The Ellensburg bull, however, has become on Ellensburg's most photographed attractions.

Then there was the 1993 controversy about "The Big Catch," a bronze sculpture you can see displayed on Marine View Drive in Des Moines. It shows a fisherman apparently kissing a giant salmon. If you squat and look up, kind of look between the fins, you notice the salmon has two breasts. That's about as sexy as Beyer's work ever gets. A few folks made some phone calls. But then the flurry of media coverage went away and the sculpture became another landmark.

I was talking to Beyer because, as always, Margaret, his wife of 51 years, had done something to tell the world about her husband. She's been by his side all these years, so proud of his work, in the early years working as a legal assistant to pay the bills. With a grant, there now is a printing of 2,500 copies of a book called, "The Art People Love," with the stories behind every one of Beyer's sculptures.

In Olympia, for example, you can see a cast aluminum sculpture of a statuesque woman, kissing a much shorter man in a business suit. "It's a legislator and his secretary," Beyer explained. "At least that's my reading of it."

Right in front of King Broadcasting in Seattle, after somebody drove a car into the lobby, the company wanted to install a barrier. Wanting something friendly, the company commissioned Beyer to do a sculpture. He produced a dad, mom, two kids and pets in front of a TV set. Originally, the dad was holding a beer can and Mom has her nylons rolled down to her ankles, details which Beyer omitted after company executives yelped.

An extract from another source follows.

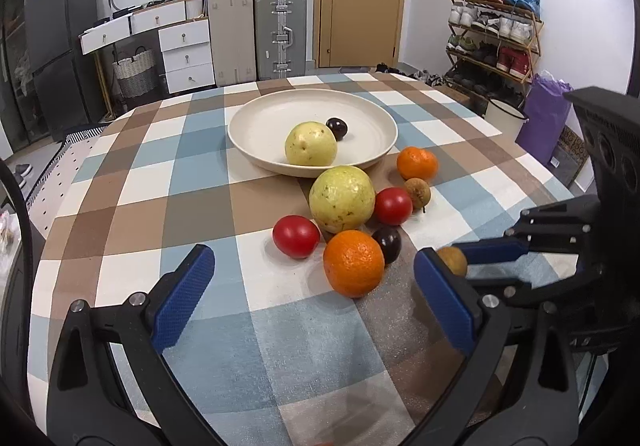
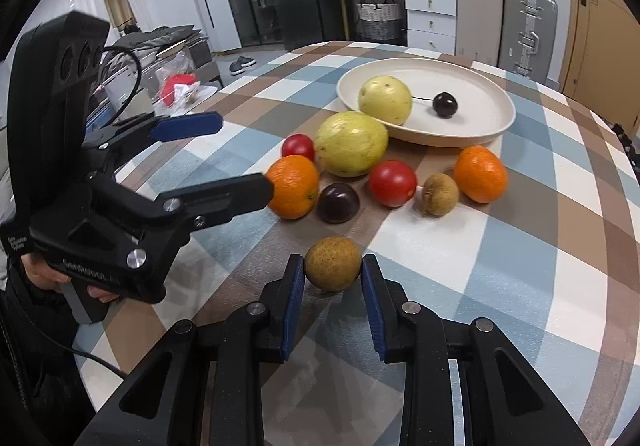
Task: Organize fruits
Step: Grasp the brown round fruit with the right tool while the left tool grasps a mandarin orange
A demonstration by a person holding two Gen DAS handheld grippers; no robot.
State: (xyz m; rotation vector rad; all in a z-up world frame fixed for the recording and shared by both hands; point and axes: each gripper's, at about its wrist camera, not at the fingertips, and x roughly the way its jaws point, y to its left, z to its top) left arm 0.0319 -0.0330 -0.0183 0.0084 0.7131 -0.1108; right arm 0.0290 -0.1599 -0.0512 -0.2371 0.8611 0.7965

This is what they call very accessible art. You can walk up to it, you can touch it, you can pose with it, you can walk away feeling a little better because of the whimsiness of it all.

These days, Beyer charges $10,000 a sculpture; he and Margaret live in the little town of Pateros in Eastern Washington, near one of their daughters and a bunch of grandchildren. Beyer is currently working on four commissions, still first carving them out of styrofoam, then hollowing out the pieces, putting the styrofoam in sand and pouring the melted metal.

Beyer said he knows the rap against him. "They say, `He just makes animals and is cutesy.' "

But how many times have you ever seen anybody hug one of those abstract art pieces in some corporate office plaza?

In Fremont, those sculptures have become part of the family. You can do lots worse as an artist.